▶ **WORK REQUEST**
The stretch wanted below opens at the line containing "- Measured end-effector" and closes at the line containing "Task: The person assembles". Please return it exactly, with no other lines.

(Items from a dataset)
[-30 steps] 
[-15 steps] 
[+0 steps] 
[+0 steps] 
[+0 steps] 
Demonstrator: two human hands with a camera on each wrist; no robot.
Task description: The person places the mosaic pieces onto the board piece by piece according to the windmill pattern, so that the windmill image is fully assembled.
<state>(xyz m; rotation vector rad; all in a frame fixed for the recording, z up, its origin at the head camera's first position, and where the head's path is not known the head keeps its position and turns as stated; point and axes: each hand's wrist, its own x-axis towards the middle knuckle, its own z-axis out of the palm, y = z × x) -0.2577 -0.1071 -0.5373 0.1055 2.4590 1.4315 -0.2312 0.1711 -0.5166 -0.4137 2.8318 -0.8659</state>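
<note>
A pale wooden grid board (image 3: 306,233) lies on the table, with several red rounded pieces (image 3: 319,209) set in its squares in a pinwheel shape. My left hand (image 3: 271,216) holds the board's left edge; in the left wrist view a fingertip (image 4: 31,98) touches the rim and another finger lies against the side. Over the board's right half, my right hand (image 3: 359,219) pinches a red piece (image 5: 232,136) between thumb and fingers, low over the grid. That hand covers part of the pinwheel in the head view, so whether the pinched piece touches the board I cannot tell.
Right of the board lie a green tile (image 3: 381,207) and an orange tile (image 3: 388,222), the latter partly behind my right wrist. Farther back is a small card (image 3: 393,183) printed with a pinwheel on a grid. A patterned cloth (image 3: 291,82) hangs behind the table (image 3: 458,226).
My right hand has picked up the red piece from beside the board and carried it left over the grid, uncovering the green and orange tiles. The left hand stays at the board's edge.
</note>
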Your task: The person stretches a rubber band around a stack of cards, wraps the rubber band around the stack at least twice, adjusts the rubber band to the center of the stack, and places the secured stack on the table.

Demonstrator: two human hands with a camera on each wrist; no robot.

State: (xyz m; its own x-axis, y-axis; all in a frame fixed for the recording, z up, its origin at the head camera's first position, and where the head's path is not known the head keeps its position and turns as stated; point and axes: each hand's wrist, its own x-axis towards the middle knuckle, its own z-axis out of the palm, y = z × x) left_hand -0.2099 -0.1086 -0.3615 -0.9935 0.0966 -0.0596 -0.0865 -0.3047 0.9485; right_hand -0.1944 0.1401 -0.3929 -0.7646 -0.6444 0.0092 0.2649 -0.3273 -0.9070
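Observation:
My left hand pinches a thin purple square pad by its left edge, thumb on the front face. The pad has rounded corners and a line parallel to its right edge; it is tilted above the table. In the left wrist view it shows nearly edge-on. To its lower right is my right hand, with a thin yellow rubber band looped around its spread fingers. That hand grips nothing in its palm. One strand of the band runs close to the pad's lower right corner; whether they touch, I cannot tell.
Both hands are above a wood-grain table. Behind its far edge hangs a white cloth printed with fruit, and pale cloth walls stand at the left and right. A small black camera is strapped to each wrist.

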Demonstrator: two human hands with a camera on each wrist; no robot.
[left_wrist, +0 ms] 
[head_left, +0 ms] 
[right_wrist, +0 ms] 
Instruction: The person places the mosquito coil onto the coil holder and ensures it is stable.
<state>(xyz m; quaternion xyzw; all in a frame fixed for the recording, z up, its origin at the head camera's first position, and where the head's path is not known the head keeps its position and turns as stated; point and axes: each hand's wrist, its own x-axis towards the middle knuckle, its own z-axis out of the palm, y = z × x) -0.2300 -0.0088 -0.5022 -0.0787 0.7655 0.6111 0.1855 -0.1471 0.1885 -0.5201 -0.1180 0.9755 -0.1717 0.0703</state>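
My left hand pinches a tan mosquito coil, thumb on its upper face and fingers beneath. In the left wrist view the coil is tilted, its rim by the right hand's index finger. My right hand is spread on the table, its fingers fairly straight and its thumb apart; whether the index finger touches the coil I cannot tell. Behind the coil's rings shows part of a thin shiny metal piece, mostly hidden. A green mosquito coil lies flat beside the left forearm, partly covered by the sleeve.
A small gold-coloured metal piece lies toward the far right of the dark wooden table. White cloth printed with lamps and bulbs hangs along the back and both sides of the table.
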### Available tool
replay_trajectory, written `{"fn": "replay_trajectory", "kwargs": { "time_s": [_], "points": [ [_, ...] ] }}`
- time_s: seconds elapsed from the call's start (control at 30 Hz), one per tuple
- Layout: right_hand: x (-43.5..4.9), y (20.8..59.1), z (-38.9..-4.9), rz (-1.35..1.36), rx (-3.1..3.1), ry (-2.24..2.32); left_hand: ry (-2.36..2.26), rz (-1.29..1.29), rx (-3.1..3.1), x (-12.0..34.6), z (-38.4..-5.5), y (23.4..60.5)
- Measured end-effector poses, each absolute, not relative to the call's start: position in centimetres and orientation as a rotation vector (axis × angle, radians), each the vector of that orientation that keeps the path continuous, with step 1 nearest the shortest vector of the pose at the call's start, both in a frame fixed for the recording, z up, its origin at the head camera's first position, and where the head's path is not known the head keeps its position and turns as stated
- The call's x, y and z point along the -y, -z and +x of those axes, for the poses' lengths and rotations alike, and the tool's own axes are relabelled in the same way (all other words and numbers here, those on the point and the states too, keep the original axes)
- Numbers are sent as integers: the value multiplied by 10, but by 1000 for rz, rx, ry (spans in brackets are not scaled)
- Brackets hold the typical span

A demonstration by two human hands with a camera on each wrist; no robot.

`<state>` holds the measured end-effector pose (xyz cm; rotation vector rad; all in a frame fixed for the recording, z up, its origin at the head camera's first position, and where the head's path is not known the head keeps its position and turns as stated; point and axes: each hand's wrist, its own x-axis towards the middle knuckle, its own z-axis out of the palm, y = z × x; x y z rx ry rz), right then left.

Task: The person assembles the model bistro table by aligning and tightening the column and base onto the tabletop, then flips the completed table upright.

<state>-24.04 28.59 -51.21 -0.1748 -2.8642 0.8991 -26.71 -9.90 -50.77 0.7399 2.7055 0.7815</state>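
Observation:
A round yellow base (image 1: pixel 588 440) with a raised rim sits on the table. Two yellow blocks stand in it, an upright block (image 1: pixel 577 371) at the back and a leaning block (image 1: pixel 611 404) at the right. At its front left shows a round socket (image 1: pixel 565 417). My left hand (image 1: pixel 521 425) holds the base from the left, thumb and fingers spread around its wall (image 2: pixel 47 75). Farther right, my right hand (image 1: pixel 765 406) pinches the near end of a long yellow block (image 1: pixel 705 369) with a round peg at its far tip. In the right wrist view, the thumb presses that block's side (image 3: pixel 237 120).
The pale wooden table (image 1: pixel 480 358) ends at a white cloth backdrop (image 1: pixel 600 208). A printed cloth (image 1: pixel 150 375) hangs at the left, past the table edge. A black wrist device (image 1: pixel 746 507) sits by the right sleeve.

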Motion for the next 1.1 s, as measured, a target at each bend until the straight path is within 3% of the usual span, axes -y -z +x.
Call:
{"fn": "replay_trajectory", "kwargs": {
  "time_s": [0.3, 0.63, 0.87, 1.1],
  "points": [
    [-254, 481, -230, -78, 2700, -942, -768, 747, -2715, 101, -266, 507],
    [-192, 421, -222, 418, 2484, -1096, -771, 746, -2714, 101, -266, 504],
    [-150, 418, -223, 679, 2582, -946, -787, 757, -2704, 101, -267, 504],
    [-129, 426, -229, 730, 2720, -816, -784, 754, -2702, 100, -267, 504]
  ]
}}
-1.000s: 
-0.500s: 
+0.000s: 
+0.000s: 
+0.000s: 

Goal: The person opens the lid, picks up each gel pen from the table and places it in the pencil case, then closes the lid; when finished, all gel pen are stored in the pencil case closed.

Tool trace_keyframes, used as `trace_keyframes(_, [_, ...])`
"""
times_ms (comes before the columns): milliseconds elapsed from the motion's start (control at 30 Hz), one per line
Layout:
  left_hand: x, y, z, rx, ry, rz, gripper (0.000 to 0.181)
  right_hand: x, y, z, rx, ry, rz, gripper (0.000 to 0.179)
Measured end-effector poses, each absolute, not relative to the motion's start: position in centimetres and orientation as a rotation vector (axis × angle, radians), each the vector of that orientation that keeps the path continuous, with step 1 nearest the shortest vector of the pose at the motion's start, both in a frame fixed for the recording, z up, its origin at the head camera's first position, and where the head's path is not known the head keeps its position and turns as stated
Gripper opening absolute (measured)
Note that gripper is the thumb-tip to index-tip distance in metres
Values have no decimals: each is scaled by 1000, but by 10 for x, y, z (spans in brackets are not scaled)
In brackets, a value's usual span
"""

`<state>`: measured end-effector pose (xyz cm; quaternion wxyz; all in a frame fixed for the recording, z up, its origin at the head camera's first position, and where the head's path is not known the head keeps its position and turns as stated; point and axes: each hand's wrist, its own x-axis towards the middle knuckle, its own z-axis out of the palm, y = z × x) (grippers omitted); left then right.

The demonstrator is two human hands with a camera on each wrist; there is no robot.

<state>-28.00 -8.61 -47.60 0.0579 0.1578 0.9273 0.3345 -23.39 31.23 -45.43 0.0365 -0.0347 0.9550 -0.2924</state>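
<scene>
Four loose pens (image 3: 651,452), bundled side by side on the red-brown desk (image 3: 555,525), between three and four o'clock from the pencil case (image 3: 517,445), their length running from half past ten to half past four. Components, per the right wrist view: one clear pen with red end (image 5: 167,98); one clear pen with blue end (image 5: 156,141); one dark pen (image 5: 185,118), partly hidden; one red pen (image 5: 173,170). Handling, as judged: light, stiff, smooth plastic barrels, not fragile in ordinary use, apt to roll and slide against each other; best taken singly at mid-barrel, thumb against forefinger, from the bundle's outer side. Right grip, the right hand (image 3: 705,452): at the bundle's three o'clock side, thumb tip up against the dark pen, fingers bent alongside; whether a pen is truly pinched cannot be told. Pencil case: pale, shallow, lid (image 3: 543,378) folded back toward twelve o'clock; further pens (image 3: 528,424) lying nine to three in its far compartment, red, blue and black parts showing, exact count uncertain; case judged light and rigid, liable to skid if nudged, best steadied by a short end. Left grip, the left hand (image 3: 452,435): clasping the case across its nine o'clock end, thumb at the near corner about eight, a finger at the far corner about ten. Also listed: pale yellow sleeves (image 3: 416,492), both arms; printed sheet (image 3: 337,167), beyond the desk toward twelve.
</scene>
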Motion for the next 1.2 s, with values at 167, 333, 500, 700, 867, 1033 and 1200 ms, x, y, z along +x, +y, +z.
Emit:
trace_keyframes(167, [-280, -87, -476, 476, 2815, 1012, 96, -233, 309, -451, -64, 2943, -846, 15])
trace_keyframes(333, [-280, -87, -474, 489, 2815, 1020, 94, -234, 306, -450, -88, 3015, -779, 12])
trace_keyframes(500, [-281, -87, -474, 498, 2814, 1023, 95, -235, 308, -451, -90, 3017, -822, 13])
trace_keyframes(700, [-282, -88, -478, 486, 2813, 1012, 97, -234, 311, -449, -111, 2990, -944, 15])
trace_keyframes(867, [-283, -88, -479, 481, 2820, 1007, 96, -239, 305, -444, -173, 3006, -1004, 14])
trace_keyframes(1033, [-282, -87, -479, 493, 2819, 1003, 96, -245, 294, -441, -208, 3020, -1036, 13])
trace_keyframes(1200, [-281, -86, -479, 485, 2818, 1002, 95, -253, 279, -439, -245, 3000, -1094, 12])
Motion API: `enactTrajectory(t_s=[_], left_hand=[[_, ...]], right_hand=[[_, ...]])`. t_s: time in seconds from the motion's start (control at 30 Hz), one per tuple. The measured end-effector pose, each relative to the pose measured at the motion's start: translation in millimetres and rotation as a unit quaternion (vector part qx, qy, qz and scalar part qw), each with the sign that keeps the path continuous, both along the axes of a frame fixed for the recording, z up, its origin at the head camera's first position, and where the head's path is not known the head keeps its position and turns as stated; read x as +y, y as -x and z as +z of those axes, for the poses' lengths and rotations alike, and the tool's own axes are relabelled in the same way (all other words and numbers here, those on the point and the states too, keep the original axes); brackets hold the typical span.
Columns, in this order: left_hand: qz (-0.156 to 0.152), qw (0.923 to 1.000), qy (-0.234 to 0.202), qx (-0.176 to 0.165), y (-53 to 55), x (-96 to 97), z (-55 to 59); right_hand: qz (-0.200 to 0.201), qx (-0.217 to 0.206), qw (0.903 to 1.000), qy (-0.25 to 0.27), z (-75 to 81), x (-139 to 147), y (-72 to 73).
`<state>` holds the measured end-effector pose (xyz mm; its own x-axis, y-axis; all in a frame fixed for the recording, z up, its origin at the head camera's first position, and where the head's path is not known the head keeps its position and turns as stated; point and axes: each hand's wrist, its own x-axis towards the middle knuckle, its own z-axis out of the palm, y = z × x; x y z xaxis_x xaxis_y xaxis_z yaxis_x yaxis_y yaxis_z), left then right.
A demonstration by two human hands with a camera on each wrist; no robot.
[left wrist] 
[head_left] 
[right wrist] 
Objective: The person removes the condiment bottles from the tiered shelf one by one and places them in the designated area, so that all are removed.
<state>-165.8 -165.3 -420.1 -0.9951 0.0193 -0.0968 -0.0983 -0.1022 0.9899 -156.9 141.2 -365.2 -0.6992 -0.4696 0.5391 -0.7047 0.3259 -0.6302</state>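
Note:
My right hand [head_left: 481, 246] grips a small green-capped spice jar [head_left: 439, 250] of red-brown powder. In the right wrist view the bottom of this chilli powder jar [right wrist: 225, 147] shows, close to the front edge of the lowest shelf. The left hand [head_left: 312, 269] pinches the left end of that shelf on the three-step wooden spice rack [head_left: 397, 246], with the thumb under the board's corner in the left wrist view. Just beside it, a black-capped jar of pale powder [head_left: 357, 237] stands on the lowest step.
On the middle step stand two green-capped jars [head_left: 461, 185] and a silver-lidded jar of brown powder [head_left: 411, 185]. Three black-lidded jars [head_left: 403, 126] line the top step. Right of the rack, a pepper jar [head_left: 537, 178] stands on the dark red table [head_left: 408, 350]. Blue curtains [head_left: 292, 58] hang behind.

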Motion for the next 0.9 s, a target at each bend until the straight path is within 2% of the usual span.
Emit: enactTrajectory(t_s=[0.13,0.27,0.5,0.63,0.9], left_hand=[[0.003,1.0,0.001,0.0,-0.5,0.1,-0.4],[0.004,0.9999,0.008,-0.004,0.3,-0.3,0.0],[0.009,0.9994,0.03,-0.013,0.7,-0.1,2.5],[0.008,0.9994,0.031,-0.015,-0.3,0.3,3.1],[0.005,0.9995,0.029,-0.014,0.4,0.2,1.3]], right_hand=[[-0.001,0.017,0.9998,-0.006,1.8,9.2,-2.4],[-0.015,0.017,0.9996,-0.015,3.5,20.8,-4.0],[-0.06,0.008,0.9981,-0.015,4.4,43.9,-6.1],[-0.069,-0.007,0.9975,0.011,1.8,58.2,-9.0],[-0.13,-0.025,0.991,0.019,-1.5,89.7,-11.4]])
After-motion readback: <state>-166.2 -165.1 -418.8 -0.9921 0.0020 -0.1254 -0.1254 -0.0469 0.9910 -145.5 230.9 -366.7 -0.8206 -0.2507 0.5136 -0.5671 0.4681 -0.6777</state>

▶ **RESULT**
- Measured end-effector poses, each absolute, not relative to the call's start: position in centimetres and orientation as a rotation vector (axis × angle, radians), each the vector of that orientation that keeps the path continuous, with step 1 nearest the shortest vector of the pose at the call's start, both in a frame fixed for the recording, z up, its origin at the head camera's first position, and where the head's path is not known the head keeps its position and turns as stated
- The call's x, y and z point along the -y, -z and +x of those axes, for the poses' lengths and rotations alike, and the tool's own axes are relabelled in the same way (all other words and numbers here, those on the point and the states too, keep the original axes)
- Numbers are sent as integers: the value multiplied by 10, but by 1000 for rz, rx, ry (spans in brackets are not scaled)
- Brackets hold the typical span

A demonstration by two human hands with a camera on each wrist; no robot.

`<state>` holds the measured end-effector pose (xyz cm; rotation vector rad; all in a frame fixed for the recording, z up, its origin at the head camera's first position, and where the head's path is not known the head keeps its position and turns as stated; point and axes: each hand's wrist, its own x-axis towards the middle knuckle, its own z-axis out of the palm, y = z × x; x y z rx ry rz), right then left.

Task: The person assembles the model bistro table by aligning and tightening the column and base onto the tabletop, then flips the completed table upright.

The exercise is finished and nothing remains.